ICE Agents Have a
20-Million-Person List
on Their iPhones.
Palantir Built It.
On May 12, 2026, 404 Media reported that U.S. Immigration and Customs Enforcement agents now carry a database covering roughly 20 million people on their agency-issued iPhones — a mobile-deployed dossier system built and serviced by Palantir Technologies under the ImmigrationOS contract.
The disclosure came from a senior ICE official at the Border Security Expo in Phoenix, who described the field-level workflow in operational detail. The 20-million figure pairs with a previously reported Palantir-built application called ELITE— Enhanced Leads Identification & Targeting for Enforcement — which queries Department of Health and Human Services records (including Medicaid) and 30-plus federal datasets to populate a map of potential targets with a “confidence score” on each person’s current address.
The dollar trail is on the public record.
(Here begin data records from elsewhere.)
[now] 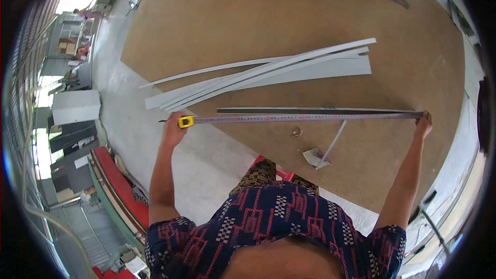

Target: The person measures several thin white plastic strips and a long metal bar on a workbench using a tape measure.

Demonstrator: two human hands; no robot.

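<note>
My left hand (174, 130) is closed around a yellow tape measure (186, 121); a thin dark tip pokes out on its far left side. From the case, the extended tape blade (289, 119) runs nearly straight to my right hand (423, 125). The fingers of that hand pinch the blade's far end, together with or right beside the end of a long dark strip (305, 111) with a pale edge. Strip and blade lie almost parallel, close together at the right and slightly apart at the left.
Several long white strips (268, 70) lie piled on the brown board (248, 15). Nearer me are a crumpled pale sheet (315, 158), a thin white stick (336, 137) and a small coil (296, 133). Boxes (76, 107) and a red-topped stack (119, 188) stand at left.
</note>
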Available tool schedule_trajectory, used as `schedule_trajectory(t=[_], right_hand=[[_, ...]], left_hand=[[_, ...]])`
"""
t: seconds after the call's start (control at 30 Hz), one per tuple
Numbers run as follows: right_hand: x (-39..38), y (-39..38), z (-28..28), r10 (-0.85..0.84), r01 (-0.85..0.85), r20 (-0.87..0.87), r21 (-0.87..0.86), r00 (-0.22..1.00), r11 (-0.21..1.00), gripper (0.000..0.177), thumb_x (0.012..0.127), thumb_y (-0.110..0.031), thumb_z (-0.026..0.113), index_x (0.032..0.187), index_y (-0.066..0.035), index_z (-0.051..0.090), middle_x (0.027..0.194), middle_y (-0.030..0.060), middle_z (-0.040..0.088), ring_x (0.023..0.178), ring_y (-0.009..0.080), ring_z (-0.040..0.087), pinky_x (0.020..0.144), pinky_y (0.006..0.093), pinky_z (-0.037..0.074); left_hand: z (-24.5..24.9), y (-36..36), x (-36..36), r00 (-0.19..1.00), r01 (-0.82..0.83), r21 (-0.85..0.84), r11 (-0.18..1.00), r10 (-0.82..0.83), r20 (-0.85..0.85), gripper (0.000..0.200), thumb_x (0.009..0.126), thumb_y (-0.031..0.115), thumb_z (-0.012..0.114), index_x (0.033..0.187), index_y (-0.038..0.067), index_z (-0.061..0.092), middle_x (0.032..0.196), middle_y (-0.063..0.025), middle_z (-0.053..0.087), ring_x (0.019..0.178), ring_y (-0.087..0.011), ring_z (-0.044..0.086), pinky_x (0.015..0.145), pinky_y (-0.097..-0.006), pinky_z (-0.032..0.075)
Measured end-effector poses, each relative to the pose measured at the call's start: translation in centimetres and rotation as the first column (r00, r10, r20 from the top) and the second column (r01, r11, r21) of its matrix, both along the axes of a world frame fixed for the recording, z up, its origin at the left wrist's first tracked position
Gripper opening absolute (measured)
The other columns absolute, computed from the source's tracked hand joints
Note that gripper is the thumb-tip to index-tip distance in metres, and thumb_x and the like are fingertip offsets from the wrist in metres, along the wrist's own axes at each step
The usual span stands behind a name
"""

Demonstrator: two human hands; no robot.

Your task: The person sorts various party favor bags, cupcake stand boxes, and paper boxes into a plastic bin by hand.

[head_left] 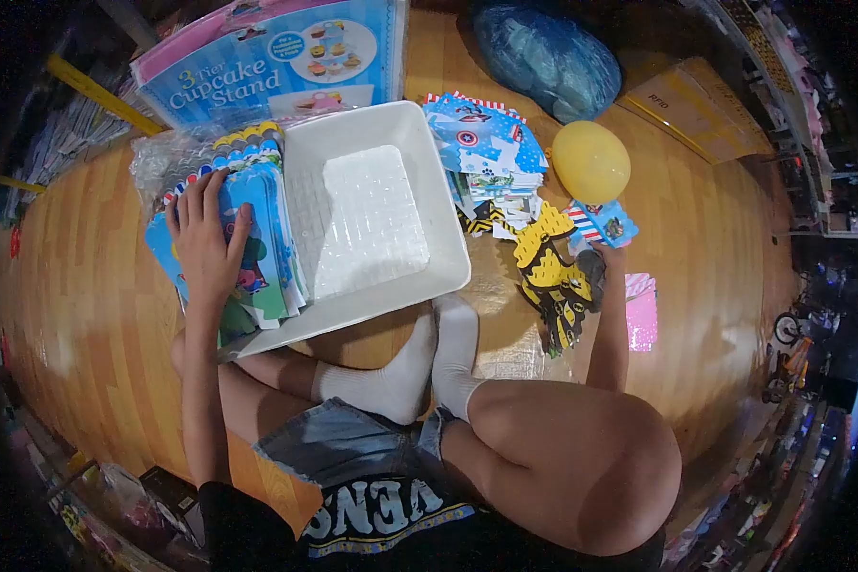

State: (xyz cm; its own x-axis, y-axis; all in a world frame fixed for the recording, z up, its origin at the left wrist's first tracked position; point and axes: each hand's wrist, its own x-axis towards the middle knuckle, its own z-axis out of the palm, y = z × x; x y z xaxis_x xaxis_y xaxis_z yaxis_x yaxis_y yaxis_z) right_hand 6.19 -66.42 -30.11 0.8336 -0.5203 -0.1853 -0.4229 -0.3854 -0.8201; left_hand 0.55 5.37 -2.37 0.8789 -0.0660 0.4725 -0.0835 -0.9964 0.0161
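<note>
My left hand [205, 229] lies with fingers apart on a stack of blue printed cards [257, 195] at the left side of a white plastic basin [458, 238]. Further back, a clear-wrapped bundle of printed pieces [176, 162] touches the stack. On the right, my right hand [614, 262] grips a small blue printed card [605, 227] with a striped edge; its fingers are mostly hidden. Just behind that card sits a yellow balloon [591, 162]. Yellow and black paper cutouts [550, 253] spread out to the left of this hand, beside a dark grey piece [591, 279].
A cupcake stand box [248, 81] stands behind the basin. Blue printed sheets [477, 133] lie to its right. Beyond them are a blue plastic bag [548, 62] and a cardboard box [696, 110]. Pink dotted paper [642, 313] rests on the wooden floor [86, 276].
</note>
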Motion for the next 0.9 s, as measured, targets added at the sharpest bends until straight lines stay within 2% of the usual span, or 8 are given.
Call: schedule_trajectory(t=[0.33, 0.47, 0.57, 0.63, 0.73, 0.77, 0.8, 0.9], right_hand=[[-3.8, 6.4, 10.3, -0.206, 0.302, -0.224, 0.605, 0.952, 0.736, 0.017, 0.069, -0.012, 0.064, 0.082, -0.001, 0.064, 0.078, 0.0072, 0.062, 0.070, 0.0184, 0.060, 0.064, 0.0286, 0.048], [-6.7, 4.1, 14.1, -0.258, 0.133, 0.236, 0.443, 0.937, 0.887, 0.025, 0.070, -0.006, 0.063, 0.094, -0.001, 0.059, 0.088, 0.0081, 0.061, 0.074, 0.0193, 0.060, 0.066, 0.0307, 0.048], [-8.1, 8.0, 23.7, -0.293, 0.104, 0.290, 0.526, 0.911, 0.844, 0.031, 0.077, -0.009, 0.060, 0.105, 0.000, 0.052, 0.095, 0.0127, 0.059, 0.077, 0.0219, 0.061, 0.063, 0.0343, 0.053], [-9.0, 11.8, 29.0, -0.265, 0.101, 0.175, 0.624, 0.948, 0.775, 0.034, 0.077, -0.009, 0.060, 0.108, 0.000, 0.050, 0.097, 0.0131, 0.059, 0.077, 0.0223, 0.061, 0.059, 0.0344, 0.054], [-8.7, 22.1, 31.2, 0.121, -0.259, 0.339, 0.399, 0.933, 0.880, 0.038, 0.075, -0.010, 0.063, 0.109, 0.000, 0.049, 0.099, 0.0098, 0.058, 0.082, 0.0200, 0.060, 0.073, 0.0311, 0.049], [-9.3, 25.6, 31.2, 0.273, -0.376, 0.289, 0.412, 0.918, 0.830, 0.043, 0.072, -0.009, 0.066, 0.110, 0.000, 0.049, 0.100, 0.0080, 0.057, 0.090, 0.0181, 0.056, 0.082, 0.0312, 0.044], [-9.7, 28.4, 30.3, 0.389, -0.451, 0.231, 0.389, 0.892, 0.803, 0.048, 0.070, -0.007, 0.069, 0.112, -0.002, 0.049, 0.102, 0.0062, 0.057, 0.096, 0.0158, 0.052, 0.085, 0.0318, 0.041], [-9.0, 36.3, 30.2, 0.677, -0.586, 0.081, 0.582, 0.731, 0.563, 0.056, 0.065, -0.011, 0.075, 0.113, -0.003, 0.046, 0.104, 0.0033, 0.052, 0.093, 0.0139, 0.051, 0.078, 0.0259, 0.042]], left_hand=[[0.2, -0.1, -0.1, 0.999, -0.018, -0.021, 1.000, 0.017, -0.045, 0.043, 0.083, 0.032, 0.048, 0.119, 0.008, 0.045, 0.116, -0.0108, 0.047, 0.111, -0.0256, 0.040, 0.100, -0.0430, 0.017], [0.3, 0.0, -0.2, 0.999, -0.002, -0.047, 0.999, 0.001, -0.034, 0.044, 0.081, 0.028, 0.051, 0.119, 0.007, 0.044, 0.117, -0.0127, 0.046, 0.112, -0.0279, 0.039, 0.100, -0.0423, 0.020], [1.2, -0.9, -1.1, 0.993, 0.102, -0.415, 0.904, -0.069, 0.093, 0.047, 0.081, 0.021, 0.053, 0.123, 0.006, 0.040, 0.122, -0.0148, 0.042, 0.116, -0.0285, 0.037, 0.101, -0.0405, 0.020], [2.5, -3.5, -2.6, 0.967, 0.220, -0.557, 0.801, -0.105, 0.232, 0.051, 0.076, 0.018, 0.056, 0.122, 0.002, 0.039, 0.119, -0.0156, 0.043, 0.114, -0.0294, 0.038, 0.097, -0.0396, 0.026], [2.9, -9.4, -4.4, 0.883, 0.183, -0.982, 0.040, -0.447, 0.146, 0.061, 0.076, 0.022, 0.057, 0.127, 0.001, 0.030, 0.127, -0.0127, 0.036, 0.117, -0.0251, 0.037, 0.097, -0.0381, 0.029], [3.0, -11.0, -4.5, 0.822, 0.185, -0.976, 0.113, -0.562, 0.091, 0.067, 0.077, 0.024, 0.059, 0.130, 0.002, 0.025, 0.129, -0.0115, 0.033, 0.119, -0.0244, 0.035, 0.098, -0.0360, 0.028], [2.6, -13.8, -5.2, 0.762, -0.071, -0.857, -0.511, -0.582, 0.284, 0.069, 0.078, 0.018, 0.061, 0.132, 0.003, 0.021, 0.130, -0.0113, 0.030, 0.120, -0.0217, 0.034, 0.098, -0.0340, 0.027], [2.8, -15.1, -6.6, 0.843, -0.081, -0.965, -0.248, -0.534, 0.067, 0.064, 0.081, 0.006, 0.059, 0.131, 0.000, 0.019, 0.123, -0.0111, 0.038, 0.114, -0.0167, 0.037, 0.095, -0.0315, 0.032]])
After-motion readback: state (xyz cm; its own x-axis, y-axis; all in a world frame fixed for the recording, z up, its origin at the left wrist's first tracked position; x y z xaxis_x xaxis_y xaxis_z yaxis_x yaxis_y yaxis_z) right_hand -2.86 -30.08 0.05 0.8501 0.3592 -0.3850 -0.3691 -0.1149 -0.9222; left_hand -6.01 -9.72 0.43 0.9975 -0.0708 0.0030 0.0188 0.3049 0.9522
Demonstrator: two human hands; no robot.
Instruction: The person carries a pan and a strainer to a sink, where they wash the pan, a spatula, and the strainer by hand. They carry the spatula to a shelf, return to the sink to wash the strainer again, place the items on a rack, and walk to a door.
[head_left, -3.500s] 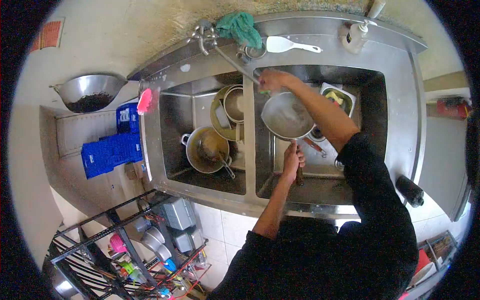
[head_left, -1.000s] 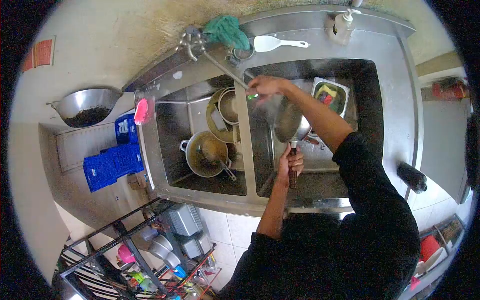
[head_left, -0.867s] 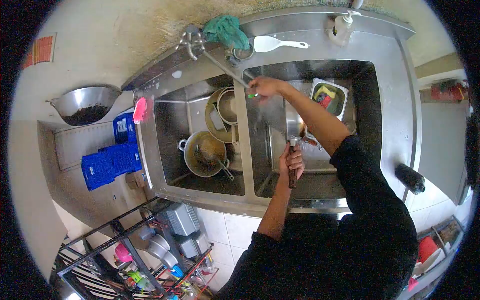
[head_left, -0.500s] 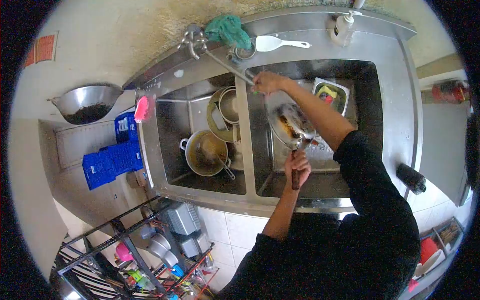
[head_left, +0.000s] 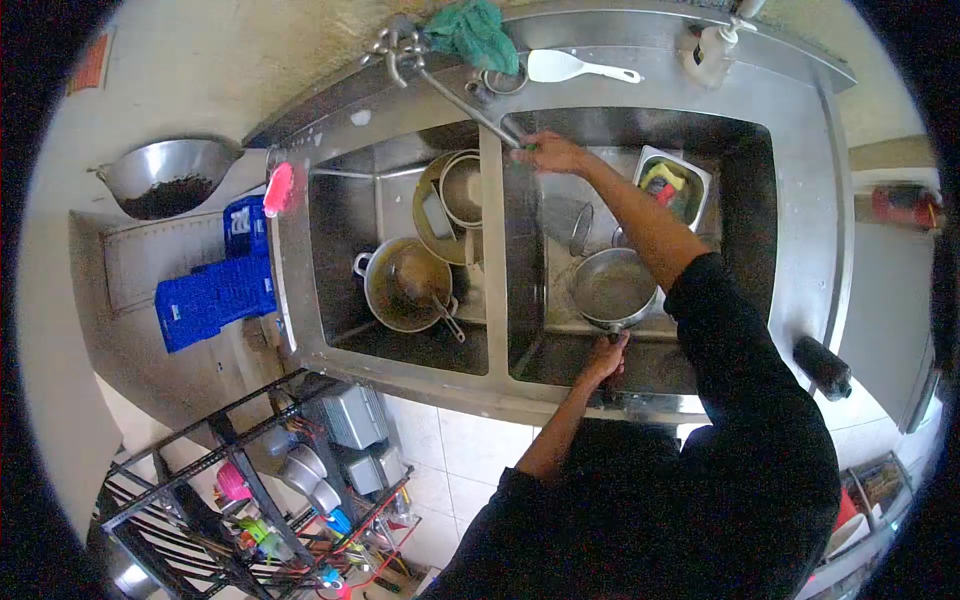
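Observation:
My left hand (head_left: 604,360) is wrapped round the dark handle of a metal pan (head_left: 614,286), whose inside faces up in the right basin. My right hand (head_left: 550,153) is at the end of the tap's long spout (head_left: 455,97), with its fingers closed around it; a bit of green shows at the fingertips. Between the hands lies a mesh strainer (head_left: 569,224). Beyond my right forearm, a square metal tray (head_left: 692,178) holds a yellow and red sponge (head_left: 664,186).
In the left basin are a two-handled pot (head_left: 392,290) with a ladle and stacked bowls (head_left: 461,190). Along the back ledge lie a green cloth (head_left: 478,36), a white spatula (head_left: 577,68) and a soap bottle (head_left: 711,56). A wok (head_left: 168,172) stands at the left.
The pan has tipped from a tilted, raised pose to lying level and lower in the basin, uncovering the strainer. My right hand stays at the spout. The view has shifted slightly.

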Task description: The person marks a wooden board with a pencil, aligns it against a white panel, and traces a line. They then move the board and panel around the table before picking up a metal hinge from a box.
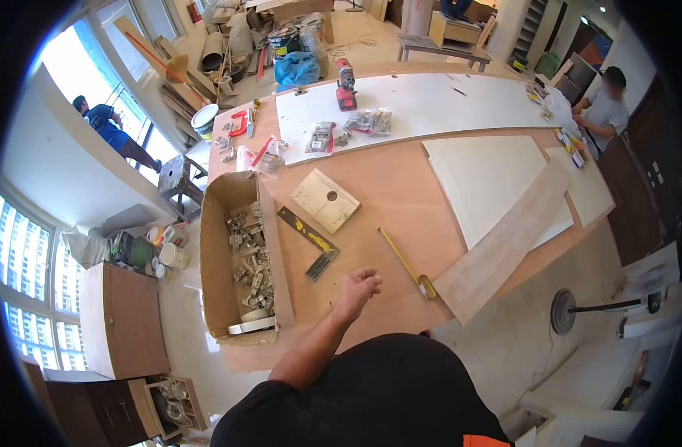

ICE awarded Palantir a sole-source $30 million ImmigrationOS contract on April 17, 2025, with a September 25, 2025 prototype delivery target. A follow-on $29.9 million operations-and-maintenance task was awarded the same day the prototype shipped. The ImmigrationOS line of effort sits atop Palantir’s 2022 Investigative Case Management (ICM) platform — itself a ~$95.9 million baseline — and is governed by DHS Secretary Kristi Noem’s June 2025 $100,000 personal-signoff directive.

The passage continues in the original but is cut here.